Todos sabían su astuta influencia sobre el rey, pero él lo aparentaba poco. Daba una impresión de seguridad difícil y diestra.

El contraste entre Doña Magdalena y la princesa de Éboli era todavía más grande.

Todo lo que era comedimiento y mesura en su «tía», era ímpetu, afluencia palabrera, cambios de voz, inquietud constante. Hablaba con las palabras, atropelladamente, pero también con las manos, los gestos y hasta los silencios. Negaba y afirmaba con vehemencia. «Eso no es así.» Calificaba con motes graciosos y disparatados a los más graves personajes, imitaba modos de hablar y de andar, irrumpía en risa sin motivo aparente.

«Han visto ustedes mamarracho semejante.» Hablaba de un gran señor o de una dama de la reina.
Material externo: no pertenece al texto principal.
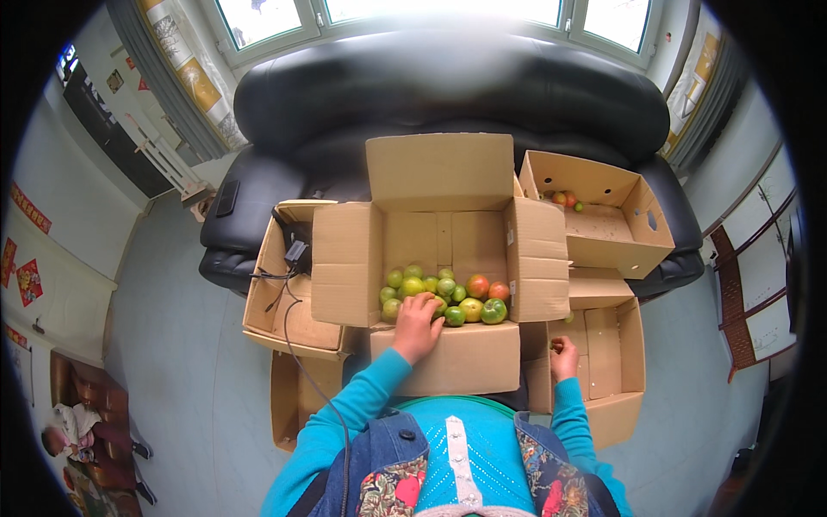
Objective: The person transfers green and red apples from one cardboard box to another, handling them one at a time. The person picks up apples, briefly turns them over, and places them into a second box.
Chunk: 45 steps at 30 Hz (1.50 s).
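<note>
In the middle, an open cardboard box (446,362) holds several green, yellowish and reddish tomatoes (473,309) along its near side. My left hand (417,326) reaches over the near flap into them, its thumb and fingers around a green tomato (439,305) that they partly cover. To the right, my right hand (564,358) is at the left side of a lower cardboard box (604,352), fingers curled. Something small and dark shows at its fingertips, too hidden to name. Just beyond that hand, a small green tomato (568,317) is partly visible.
A box with handle holes (601,252) holds a few small tomatoes (564,198) on the black leather sofa (452,84). At left, another box (294,342) contains a power adapter (296,252); its cable (310,381) runs towards me. A person (74,430) sits far left.
</note>
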### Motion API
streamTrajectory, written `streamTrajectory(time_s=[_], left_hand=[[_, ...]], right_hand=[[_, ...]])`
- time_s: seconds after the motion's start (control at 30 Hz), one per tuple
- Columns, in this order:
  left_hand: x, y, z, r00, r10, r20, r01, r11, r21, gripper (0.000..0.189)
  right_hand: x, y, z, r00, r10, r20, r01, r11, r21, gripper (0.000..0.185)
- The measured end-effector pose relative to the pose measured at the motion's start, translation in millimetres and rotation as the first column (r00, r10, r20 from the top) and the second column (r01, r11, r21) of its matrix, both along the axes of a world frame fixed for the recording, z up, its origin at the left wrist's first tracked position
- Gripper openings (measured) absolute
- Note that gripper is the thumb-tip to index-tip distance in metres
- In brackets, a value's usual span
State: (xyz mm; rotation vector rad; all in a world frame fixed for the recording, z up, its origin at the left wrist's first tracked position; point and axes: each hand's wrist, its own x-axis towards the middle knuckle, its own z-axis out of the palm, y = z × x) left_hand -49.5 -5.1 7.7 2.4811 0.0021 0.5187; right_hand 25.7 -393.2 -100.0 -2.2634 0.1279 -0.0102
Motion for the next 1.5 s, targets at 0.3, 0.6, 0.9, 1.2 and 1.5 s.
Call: streamTrajectory(time_s=[0.3,0.6,0.9,1.2,1.5], left_hand=[[7,17,10,0.990,0.106,0.096,-0.125,0.967,0.221,0.044],[24,37,-6,0.994,0.106,0.003,-0.104,0.970,0.219,0.053],[6,-19,40,0.980,-0.136,0.145,0.173,0.944,-0.281,0.064],[-7,-62,50,0.863,-0.504,-0.035,0.415,0.748,-0.517,0.065],[18,-5,13,0.997,-0.078,-0.007,0.078,0.997,0.002,0.028]], right_hand=[[-14,24,52,0.972,-0.107,0.208,0.066,0.979,0.191,0.005],[-41,74,123,0.952,-0.021,0.307,-0.127,0.882,0.454,0.005],[-59,130,167,0.799,0.420,0.431,-0.533,0.827,0.181,0.046],[-69,129,167,0.712,0.479,0.514,-0.566,0.824,0.017,0.055],[-34,30,97,0.987,-0.060,0.150,0.048,0.996,0.081,0.053]])
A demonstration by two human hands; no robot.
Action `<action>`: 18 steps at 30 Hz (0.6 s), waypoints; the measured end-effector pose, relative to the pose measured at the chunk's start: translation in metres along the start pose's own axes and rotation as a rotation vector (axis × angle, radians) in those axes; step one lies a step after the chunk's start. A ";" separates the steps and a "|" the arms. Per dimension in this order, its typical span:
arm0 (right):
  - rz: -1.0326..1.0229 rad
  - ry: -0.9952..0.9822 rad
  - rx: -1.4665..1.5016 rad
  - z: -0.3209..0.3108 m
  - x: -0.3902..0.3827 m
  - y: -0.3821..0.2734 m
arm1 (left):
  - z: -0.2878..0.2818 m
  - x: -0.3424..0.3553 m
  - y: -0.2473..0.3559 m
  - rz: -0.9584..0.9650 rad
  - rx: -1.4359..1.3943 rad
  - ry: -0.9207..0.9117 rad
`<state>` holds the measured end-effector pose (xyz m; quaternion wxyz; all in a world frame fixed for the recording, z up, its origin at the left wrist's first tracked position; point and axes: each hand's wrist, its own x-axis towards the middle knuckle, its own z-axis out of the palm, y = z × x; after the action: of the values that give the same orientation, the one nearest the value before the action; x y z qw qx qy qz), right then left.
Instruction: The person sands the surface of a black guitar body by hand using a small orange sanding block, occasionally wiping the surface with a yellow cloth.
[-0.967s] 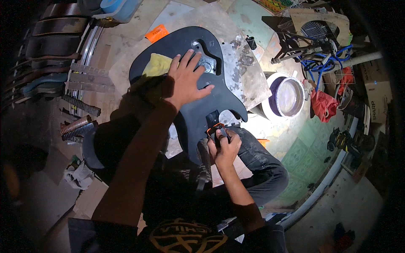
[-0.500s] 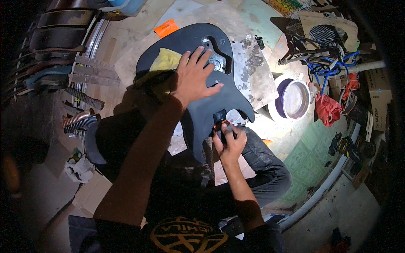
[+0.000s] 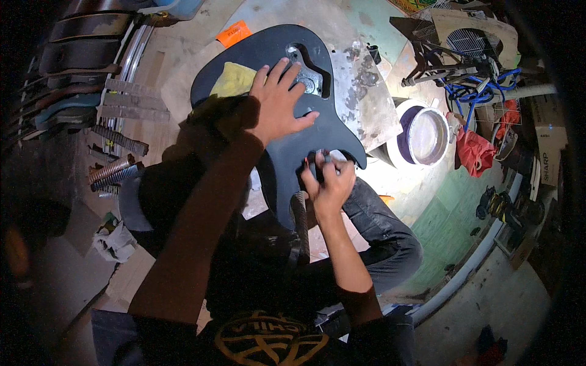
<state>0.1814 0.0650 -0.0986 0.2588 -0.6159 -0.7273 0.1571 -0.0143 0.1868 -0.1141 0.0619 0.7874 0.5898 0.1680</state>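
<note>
A matte dark guitar body point(image 3: 223, 85) with cutouts lies across my lap. My left hand point(image 3: 278, 104) is spread on its upper part, beside a yellow cloth point(image 3: 232, 78) and near the silver-floored cavity point(image 3: 305, 79). My right hand point(image 3: 326, 183) grips a small black block with orange edging point(image 3: 314, 160) on the body's lower part, near the inner curve of the horn. My fingers cover most of the block.
A white bucket point(image 3: 421, 134) stands at the right, near tangled blue hose point(image 3: 476, 88) and a red bag point(image 3: 473, 155). Several curved dark pieces point(image 3: 79, 43) line the left, above metal coils point(image 3: 113, 174). An orange packet point(image 3: 234, 32) lies at the back.
My right hand has moved forward along the body with the block, which now covers more of the dark recessed patch. My left hand remains spread in about the same place.
</note>
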 end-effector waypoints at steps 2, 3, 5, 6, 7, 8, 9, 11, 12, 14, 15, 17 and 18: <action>0.008 0.002 0.055 0.000 0.000 0.002 | 0.001 -0.001 0.002 0.006 -0.006 0.000; 0.026 -0.012 0.098 -0.003 -0.013 0.007 | 0.000 0.001 0.000 0.006 -0.001 0.004; 0.033 -0.076 0.072 -0.013 -0.053 0.016 | 0.001 -0.003 -0.003 0.004 -0.008 0.020; 0.017 -0.040 0.028 -0.016 -0.048 0.010 | 0.001 -0.004 -0.002 -0.004 -0.012 0.029; 0.009 -0.014 0.015 -0.013 -0.035 0.003 | 0.002 -0.006 -0.002 -0.006 -0.010 0.031; 0.009 0.014 -0.007 -0.006 -0.013 -0.001 | 0.003 -0.003 0.000 -0.002 -0.019 0.031; -0.003 0.040 -0.022 0.000 0.004 -0.004 | 0.002 0.000 -0.001 -0.006 -0.019 0.035; 0.011 0.010 0.033 -0.002 -0.003 -0.003 | 0.002 -0.004 -0.001 0.000 -0.034 0.045; 0.036 0.000 0.065 -0.003 -0.019 0.002 | 0.002 -0.004 -0.002 -0.005 -0.036 0.045; 0.078 -0.052 0.092 0.001 -0.053 0.025 | 0.001 0.001 -0.002 -0.002 -0.049 0.062; 0.096 -0.100 0.085 0.003 -0.065 0.042 | 0.003 0.003 0.002 -0.004 -0.056 0.074; 0.037 -0.036 0.048 -0.002 -0.006 -0.007 | 0.003 -0.007 -0.003 -0.019 -0.040 0.066; 0.022 -0.013 0.022 0.001 0.015 -0.012 | 0.002 -0.004 -0.003 -0.015 -0.035 0.067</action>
<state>0.1693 0.0778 -0.0904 0.2594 -0.6198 -0.7204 0.1718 -0.0171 0.1844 -0.1179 0.0571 0.7757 0.5945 0.2040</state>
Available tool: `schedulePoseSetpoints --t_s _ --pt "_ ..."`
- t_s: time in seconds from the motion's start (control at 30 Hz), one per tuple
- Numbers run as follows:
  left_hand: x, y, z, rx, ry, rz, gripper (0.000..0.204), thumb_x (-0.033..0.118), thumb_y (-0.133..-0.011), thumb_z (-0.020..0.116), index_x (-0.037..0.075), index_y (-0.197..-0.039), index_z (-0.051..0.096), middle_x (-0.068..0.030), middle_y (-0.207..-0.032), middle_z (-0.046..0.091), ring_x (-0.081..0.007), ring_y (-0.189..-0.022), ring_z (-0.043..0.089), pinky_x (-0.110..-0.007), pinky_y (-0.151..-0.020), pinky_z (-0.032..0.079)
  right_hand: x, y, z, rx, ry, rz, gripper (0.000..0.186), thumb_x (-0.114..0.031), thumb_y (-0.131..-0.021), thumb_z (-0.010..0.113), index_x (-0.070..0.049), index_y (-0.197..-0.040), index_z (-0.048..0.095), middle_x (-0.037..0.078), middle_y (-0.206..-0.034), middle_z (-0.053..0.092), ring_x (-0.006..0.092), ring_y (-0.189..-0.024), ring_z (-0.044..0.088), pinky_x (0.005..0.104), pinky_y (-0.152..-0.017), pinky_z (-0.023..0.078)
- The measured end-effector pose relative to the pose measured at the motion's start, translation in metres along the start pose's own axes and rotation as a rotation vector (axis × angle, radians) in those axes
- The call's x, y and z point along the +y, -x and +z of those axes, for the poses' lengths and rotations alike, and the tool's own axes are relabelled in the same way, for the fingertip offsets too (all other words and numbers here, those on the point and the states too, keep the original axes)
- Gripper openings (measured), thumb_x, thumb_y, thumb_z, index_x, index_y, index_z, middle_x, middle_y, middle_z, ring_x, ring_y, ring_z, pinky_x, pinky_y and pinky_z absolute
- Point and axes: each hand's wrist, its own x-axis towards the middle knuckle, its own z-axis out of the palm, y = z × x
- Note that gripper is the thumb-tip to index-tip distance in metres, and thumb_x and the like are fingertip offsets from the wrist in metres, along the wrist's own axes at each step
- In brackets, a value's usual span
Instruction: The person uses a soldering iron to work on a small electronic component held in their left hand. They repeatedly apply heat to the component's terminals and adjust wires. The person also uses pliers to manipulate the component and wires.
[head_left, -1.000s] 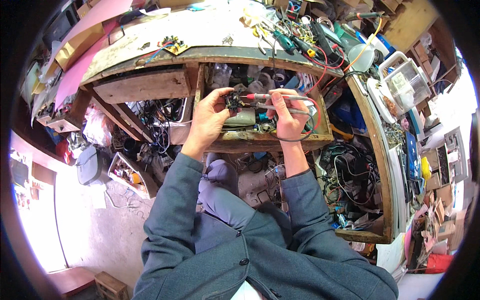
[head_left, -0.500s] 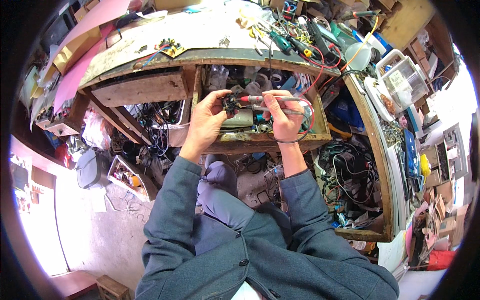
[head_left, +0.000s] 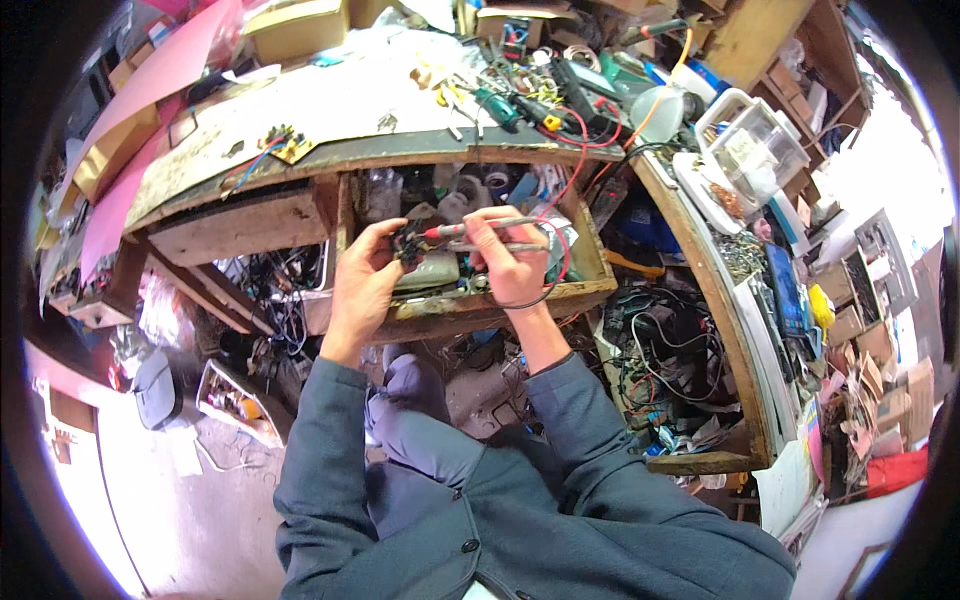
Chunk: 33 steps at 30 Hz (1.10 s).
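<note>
My left hand (head_left: pixel 366 280) pinches a small dark electronic part (head_left: pixel 408 243) between thumb and fingertips, above an open wooden drawer (head_left: pixel 555 298). My right hand (head_left: pixel 508 268) is closed round two test probes, a red-tipped probe (head_left: pixel 446 230) and a second probe (head_left: pixel 523 246) just below it. Their tips point left, at or very near the dark part; I cannot tell whether they touch it. A red lead and a dark lead loop from the right hand. The drawer holds jumbled small items, plastic bags and a pale oblong object (head_left: pixel 428 270), partly hidden under my hands.
The worktop (head_left: pixel 200 150) carries a small board with wires (head_left: pixel 287 143), tools and tangled cables (head_left: pixel 560 90). Clear plastic containers (head_left: pixel 750 145) stand on the right. An open compartment of cables (head_left: pixel 660 370) lies below right; a box of odds (head_left: pixel 240 400) is on the floor at left.
The whole view has shifted, so bench, drawer and both hands appear lower and further left. Both hands keep their grip on the part and the probes, which stay close together.
</note>
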Motion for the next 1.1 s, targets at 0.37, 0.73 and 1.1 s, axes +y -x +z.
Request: schedulePoseSetpoints --t_s 0.37,0.73,1.1 --pt "0.0006 -0.0005 0.0006 -0.005 -0.009 0.005 0.048 -0.011 -0.086 0.057 0.000 -0.133 0.056 -0.0074 -0.113 0.068 -0.0147 -0.100 0.067 -0.029 -0.092 0.055 0.0011 -0.0007 -0.0013 0.012 0.011 -0.022 0.009 -0.011 -0.096 0.069 -0.002 -0.093 0.068 0.002 -0.072 0.066 0.0066 -0.055 0.057 0.0222 -0.048 0.044" --pt "0.0005 0.0014 0.0000 0.008 0.016 -0.037 0.045 -0.008 -0.088 0.063 -0.001 -0.131 0.056 -0.0073 -0.109 0.069 -0.0135 -0.100 0.067 -0.028 -0.090 0.055 0.0040 -0.0002 0.0005 -0.022 -0.025 -0.018 0.011 -0.013 -0.096 0.069 -0.002 -0.097 0.069 0.002 -0.074 0.067 0.0054 -0.057 0.056 0.0204 -0.051 0.044" --pt "0.0001 -0.0004 0.0009 -0.005 -0.043 -0.038 0.046 -0.008 -0.087 0.063 -0.002 -0.132 0.056 -0.0080 -0.110 0.070 -0.0140 -0.100 0.067 -0.029 -0.091 0.055 0.0042 -0.0008 -0.0022 -0.047 -0.046 -0.012 0.011 -0.013 -0.096 0.070 -0.002 -0.098 0.069 0.002 -0.075 0.068 0.0053 -0.057 0.056 0.0202 -0.050 0.043"
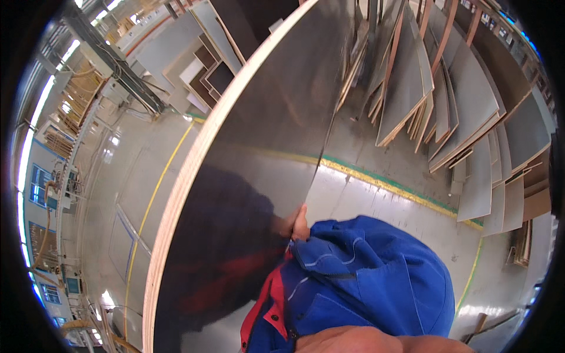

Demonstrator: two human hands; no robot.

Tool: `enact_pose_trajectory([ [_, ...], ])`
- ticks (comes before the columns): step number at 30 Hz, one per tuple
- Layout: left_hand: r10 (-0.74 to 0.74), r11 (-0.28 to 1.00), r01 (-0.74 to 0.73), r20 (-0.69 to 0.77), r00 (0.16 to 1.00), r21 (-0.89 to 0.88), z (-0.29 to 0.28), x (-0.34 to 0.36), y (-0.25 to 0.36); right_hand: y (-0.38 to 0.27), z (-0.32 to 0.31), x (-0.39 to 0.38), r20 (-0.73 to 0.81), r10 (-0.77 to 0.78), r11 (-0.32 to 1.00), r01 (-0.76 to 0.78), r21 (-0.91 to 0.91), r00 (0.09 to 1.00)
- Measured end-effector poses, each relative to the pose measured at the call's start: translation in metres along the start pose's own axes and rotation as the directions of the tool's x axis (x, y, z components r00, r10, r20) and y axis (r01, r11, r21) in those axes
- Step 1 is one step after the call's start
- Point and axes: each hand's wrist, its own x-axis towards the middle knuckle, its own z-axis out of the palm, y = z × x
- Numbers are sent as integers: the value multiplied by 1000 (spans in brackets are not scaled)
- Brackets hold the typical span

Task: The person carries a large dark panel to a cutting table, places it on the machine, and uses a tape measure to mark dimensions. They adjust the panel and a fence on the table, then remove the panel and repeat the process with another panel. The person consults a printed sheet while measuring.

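Note:
A large plywood sheet (247, 123) with a dark, glossy face stands on edge right in front of me. It is tilted and fills the middle of the head view. Its pale layered edge (187, 170) curves down the left side. My right hand (301, 223), at the end of a blue sleeve, grips the sheet's right-hand edge; part of the fingers is hidden. The hand, sleeve and red jacket trim are mirrored in the dark face. My left hand does not show.
Many grey and brown panels (465, 88) lean in a rack at the right. More boards (206, 67) stand at the back left. Yellow and green lines (382, 183) mark the shiny grey floor. A steel post (109, 53) rises at the far left, near a long conveyor-like bench (79, 138).

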Motion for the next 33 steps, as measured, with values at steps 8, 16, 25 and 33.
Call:
enact_pose_trajectory([
  [8,72,995,-64,122,990,-72,106,115,103,-99,64,108,-9,38,992,-36,122,999],
  [16,224,974,-221,284,932,-41,158,214,255,-193,87,248,31,126,945,-129,299,992],
  [25,363,932,-322,450,816,-168,227,303,451,-254,85,411,300,201,721,-348,600,933],
  [33,517,856,-346,590,620,-385,289,318,583,-243,76,556,284,162,672,-317,670,945],
])
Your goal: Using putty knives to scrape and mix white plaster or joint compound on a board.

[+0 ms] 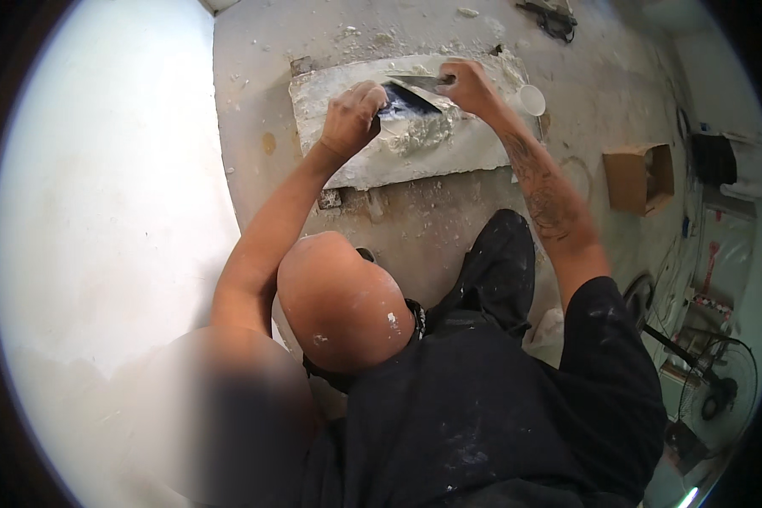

Lucía atractiva, a pesar de sus muchos partos. Cuerpo menudo, talle delgado, bellas manos volanderas, hermosas facciones, boca voluntariosa y aquel ojo izquierdo que se movía solo y como suelto en el aire. Y el parche negro que le daba aquel toque de extrañeza y hasta de maleficio a su presencia.

¿Qué ocultaba con el parche? Era la pregunta que todos se hacían. «Es tuerta. Le vaciaron un ojo de niña.» «No. Es bizca, mete un ojo y prefiere tapárselo para que no se lo vean.» «Tiene una nube.» Una mancha lechosa de ópalo, de cristal turbio, de madreperla, de luna velada. Era la Excelentísima Señora princesa de Éboli, Ana de Mendoza y de la Cerda, la esposa de «Rey» Gómez, la dama de la reina, señora de tierras y castillos, de vasallos y siervos. A espaldas de ella eran todas las cosas imaginables: la amante del rey, la «tuerta», la ambiciosa, la descocada e intrigante.